**AIM OF THE TASK**. Nothing but a number is needed here; count the lines of the listing that include "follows".

........

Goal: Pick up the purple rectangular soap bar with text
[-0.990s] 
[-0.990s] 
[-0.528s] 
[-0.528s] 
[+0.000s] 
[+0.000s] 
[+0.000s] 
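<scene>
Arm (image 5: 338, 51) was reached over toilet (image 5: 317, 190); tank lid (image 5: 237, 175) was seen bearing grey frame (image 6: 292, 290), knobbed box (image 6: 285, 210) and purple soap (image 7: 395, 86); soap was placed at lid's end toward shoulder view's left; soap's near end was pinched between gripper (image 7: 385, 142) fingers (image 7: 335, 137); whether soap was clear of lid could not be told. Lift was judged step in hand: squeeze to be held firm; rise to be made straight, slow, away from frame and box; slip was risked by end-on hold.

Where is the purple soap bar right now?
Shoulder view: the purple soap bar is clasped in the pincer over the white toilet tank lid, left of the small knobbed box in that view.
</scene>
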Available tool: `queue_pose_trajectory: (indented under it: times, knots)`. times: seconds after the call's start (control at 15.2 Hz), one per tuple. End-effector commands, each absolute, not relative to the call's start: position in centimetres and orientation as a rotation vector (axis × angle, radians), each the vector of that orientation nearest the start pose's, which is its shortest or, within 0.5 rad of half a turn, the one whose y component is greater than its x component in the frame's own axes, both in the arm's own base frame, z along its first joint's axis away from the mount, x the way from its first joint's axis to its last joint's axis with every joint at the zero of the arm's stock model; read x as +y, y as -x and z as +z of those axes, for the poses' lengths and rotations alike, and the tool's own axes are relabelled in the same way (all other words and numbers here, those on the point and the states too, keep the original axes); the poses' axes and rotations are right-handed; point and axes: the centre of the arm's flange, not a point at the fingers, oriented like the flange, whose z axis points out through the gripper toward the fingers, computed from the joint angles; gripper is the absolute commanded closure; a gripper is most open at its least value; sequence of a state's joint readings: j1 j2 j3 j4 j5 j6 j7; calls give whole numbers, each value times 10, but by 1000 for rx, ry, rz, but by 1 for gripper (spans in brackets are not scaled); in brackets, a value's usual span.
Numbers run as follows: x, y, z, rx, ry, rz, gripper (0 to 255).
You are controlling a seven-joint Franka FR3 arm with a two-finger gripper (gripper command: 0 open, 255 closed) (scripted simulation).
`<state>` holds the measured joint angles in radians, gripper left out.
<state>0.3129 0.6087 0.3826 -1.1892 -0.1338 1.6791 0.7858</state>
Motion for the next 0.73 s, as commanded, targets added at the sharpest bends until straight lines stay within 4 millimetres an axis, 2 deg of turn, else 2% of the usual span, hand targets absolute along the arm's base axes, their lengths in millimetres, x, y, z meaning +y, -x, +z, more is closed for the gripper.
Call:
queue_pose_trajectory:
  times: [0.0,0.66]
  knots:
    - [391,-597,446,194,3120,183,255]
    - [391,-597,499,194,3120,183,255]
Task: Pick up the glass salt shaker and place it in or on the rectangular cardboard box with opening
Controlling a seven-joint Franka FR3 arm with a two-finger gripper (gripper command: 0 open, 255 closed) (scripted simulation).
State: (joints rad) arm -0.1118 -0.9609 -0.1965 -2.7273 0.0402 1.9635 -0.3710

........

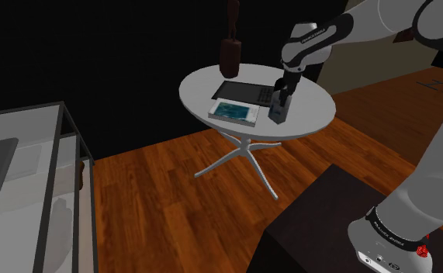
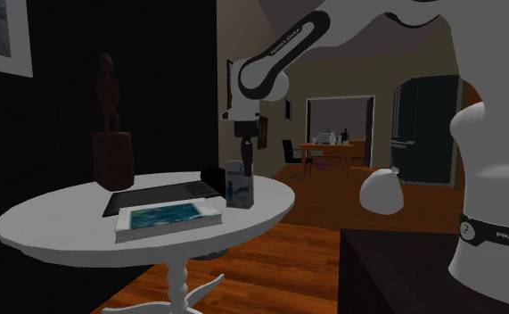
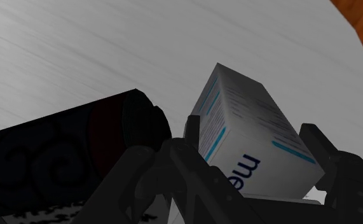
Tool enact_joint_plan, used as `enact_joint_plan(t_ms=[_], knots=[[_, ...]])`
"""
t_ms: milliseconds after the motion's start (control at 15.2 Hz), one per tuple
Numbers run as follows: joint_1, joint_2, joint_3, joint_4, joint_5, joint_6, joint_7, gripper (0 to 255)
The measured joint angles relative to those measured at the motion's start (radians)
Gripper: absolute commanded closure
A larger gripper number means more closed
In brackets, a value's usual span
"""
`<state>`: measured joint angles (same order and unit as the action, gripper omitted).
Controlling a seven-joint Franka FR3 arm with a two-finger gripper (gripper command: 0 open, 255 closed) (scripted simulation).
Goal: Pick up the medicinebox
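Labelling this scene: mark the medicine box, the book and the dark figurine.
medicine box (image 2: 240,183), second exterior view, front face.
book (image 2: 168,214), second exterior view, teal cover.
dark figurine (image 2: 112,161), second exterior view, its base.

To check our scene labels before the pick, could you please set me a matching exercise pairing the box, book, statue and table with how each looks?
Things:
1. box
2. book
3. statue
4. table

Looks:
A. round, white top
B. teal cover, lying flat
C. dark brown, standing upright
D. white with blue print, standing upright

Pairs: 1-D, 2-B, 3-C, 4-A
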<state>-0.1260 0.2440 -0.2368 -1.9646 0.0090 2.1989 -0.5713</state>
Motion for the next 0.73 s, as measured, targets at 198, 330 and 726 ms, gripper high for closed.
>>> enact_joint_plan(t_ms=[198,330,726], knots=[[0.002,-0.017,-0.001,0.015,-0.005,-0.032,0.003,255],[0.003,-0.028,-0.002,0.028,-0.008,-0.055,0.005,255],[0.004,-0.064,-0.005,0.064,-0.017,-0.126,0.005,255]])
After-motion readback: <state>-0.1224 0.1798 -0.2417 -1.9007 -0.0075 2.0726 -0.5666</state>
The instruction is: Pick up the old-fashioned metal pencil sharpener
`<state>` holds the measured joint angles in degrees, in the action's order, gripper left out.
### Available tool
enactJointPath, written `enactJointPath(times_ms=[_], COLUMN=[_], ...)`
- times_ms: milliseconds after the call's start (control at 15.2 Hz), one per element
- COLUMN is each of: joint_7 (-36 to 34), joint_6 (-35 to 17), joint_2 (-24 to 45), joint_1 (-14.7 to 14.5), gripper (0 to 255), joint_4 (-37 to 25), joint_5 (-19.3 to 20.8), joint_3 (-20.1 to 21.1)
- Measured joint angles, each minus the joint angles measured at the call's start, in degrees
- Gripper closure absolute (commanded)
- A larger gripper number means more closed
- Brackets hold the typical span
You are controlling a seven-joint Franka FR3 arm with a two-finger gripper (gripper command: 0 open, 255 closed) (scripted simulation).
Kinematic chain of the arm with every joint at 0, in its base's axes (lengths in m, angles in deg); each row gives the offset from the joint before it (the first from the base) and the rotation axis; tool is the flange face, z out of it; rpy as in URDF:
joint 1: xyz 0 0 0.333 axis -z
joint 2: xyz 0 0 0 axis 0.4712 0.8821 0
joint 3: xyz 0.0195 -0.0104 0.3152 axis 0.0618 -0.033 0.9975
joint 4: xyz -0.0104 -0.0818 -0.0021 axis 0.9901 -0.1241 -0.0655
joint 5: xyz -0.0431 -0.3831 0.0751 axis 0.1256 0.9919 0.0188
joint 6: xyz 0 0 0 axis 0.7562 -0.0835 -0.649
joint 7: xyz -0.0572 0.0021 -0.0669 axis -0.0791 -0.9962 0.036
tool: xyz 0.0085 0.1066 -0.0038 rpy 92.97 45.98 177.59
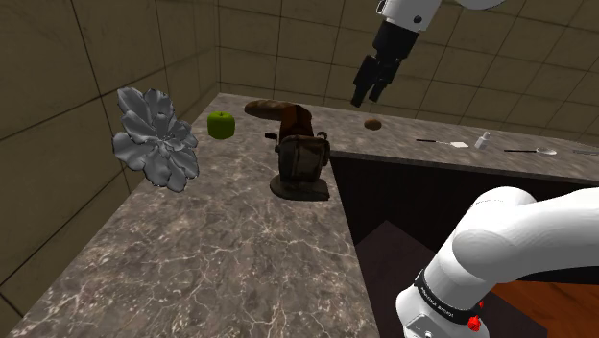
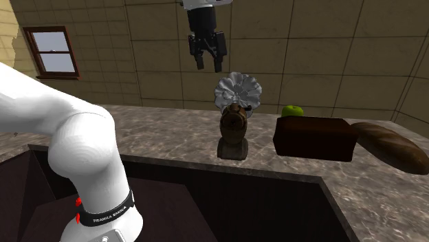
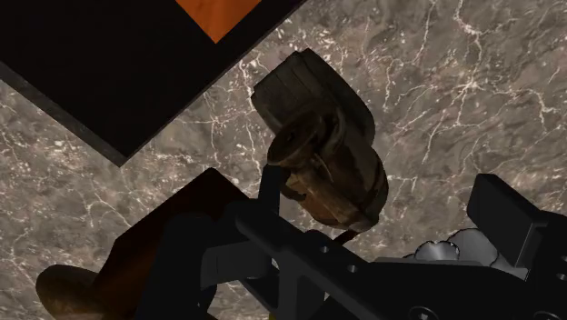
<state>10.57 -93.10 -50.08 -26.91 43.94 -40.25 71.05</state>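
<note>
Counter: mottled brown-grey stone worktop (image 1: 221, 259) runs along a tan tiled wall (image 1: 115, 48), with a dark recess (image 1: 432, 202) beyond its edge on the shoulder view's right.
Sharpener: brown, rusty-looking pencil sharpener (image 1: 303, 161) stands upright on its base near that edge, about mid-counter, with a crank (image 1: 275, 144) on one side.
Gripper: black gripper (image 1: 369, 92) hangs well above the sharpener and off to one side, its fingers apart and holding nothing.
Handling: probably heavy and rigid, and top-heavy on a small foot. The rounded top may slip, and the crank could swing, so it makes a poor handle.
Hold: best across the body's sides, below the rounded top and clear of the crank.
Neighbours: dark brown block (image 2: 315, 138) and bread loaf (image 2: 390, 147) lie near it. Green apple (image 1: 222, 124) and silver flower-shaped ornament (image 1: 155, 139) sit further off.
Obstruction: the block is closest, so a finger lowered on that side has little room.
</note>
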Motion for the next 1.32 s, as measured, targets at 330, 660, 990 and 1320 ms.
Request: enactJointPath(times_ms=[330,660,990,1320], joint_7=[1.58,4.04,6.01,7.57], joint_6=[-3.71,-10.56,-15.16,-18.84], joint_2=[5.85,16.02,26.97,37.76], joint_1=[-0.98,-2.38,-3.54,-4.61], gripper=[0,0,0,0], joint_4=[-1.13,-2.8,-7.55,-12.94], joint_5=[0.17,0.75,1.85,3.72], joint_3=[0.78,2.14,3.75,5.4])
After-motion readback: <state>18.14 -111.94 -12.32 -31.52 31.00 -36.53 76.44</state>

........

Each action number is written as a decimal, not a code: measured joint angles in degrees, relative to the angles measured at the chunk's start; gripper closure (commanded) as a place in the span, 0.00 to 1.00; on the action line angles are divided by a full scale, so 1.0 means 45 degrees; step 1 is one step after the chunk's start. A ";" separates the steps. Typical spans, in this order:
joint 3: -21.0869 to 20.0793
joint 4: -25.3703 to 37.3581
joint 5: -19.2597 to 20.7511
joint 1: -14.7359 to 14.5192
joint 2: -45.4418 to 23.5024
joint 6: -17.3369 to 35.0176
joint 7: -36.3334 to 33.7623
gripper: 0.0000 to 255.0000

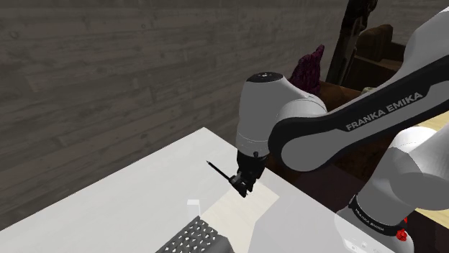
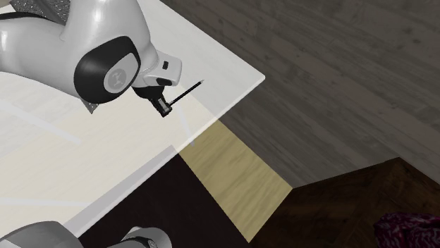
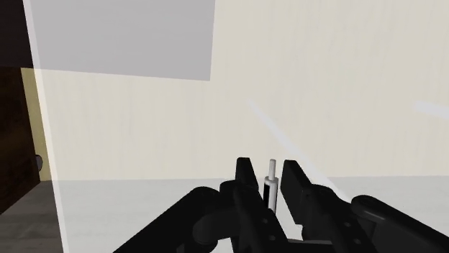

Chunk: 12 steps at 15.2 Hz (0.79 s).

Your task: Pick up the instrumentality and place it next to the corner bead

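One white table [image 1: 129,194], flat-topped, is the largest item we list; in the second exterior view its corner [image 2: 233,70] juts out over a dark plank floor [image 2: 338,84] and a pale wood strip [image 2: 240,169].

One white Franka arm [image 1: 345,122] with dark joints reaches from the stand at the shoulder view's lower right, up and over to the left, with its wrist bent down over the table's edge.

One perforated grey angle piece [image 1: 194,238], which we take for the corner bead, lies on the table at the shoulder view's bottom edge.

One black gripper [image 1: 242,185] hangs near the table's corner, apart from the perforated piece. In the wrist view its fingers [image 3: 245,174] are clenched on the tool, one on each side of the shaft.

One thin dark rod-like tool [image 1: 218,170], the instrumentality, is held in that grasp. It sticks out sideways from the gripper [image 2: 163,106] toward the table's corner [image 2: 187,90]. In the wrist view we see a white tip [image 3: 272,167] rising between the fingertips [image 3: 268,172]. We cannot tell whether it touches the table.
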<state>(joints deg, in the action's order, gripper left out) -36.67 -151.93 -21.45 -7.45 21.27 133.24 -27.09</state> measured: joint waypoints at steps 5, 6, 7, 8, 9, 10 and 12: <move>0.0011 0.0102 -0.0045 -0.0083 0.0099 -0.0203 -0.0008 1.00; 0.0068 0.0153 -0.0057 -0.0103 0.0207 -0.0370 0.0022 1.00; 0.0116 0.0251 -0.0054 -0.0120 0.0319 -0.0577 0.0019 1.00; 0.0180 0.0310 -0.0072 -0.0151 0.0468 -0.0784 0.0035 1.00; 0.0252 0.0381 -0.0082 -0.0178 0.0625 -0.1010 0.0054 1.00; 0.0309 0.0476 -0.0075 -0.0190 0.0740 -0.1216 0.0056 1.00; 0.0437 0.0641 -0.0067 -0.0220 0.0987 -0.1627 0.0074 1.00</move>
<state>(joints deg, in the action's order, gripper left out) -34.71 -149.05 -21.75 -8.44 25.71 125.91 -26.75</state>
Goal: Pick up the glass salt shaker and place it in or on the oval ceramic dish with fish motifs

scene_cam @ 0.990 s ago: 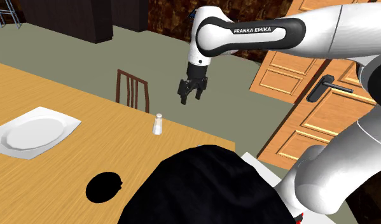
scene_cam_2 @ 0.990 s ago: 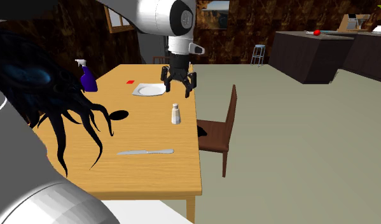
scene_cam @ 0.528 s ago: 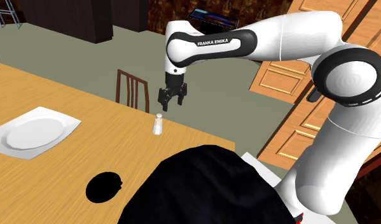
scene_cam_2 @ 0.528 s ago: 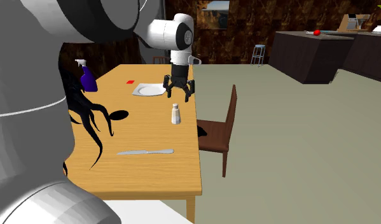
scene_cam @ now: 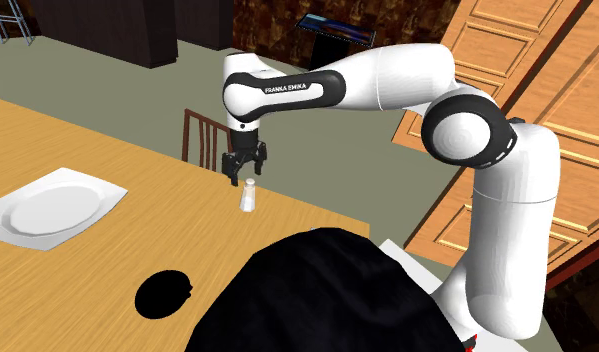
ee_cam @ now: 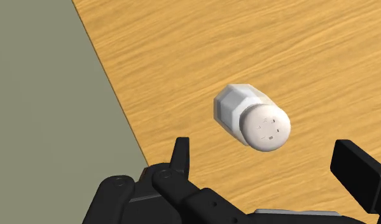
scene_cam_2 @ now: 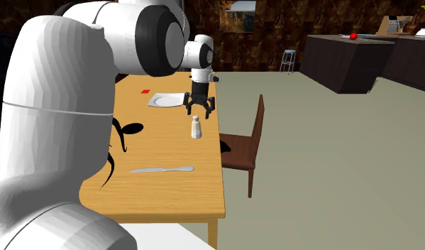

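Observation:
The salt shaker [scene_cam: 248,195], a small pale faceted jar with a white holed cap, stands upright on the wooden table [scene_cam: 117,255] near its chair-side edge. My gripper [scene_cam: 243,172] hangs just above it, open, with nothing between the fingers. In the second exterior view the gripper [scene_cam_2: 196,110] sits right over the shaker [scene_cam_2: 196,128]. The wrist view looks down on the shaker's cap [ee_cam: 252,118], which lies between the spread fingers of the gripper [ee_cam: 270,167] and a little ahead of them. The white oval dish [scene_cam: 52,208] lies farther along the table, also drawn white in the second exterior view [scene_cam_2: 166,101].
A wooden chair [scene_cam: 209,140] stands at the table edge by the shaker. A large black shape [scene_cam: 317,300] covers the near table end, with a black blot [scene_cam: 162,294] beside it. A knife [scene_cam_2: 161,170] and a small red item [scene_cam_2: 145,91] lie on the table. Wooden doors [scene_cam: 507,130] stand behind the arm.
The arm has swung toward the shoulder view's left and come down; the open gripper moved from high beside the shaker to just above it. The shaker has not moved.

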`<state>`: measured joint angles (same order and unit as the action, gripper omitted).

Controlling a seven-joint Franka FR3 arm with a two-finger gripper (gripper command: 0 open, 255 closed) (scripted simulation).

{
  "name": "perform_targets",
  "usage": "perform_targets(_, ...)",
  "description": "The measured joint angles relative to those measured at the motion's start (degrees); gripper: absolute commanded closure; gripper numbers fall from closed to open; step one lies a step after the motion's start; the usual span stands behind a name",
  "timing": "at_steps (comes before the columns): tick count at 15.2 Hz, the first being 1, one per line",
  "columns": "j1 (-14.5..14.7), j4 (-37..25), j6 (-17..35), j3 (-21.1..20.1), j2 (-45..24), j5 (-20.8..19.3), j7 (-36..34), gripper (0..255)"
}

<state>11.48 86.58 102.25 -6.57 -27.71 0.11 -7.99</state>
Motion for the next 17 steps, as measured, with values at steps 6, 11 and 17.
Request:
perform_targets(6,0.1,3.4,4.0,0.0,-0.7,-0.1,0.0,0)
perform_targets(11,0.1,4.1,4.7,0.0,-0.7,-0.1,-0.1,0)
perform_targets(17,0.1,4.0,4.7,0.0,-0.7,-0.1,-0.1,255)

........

**EXPECTED ANSWER**. 2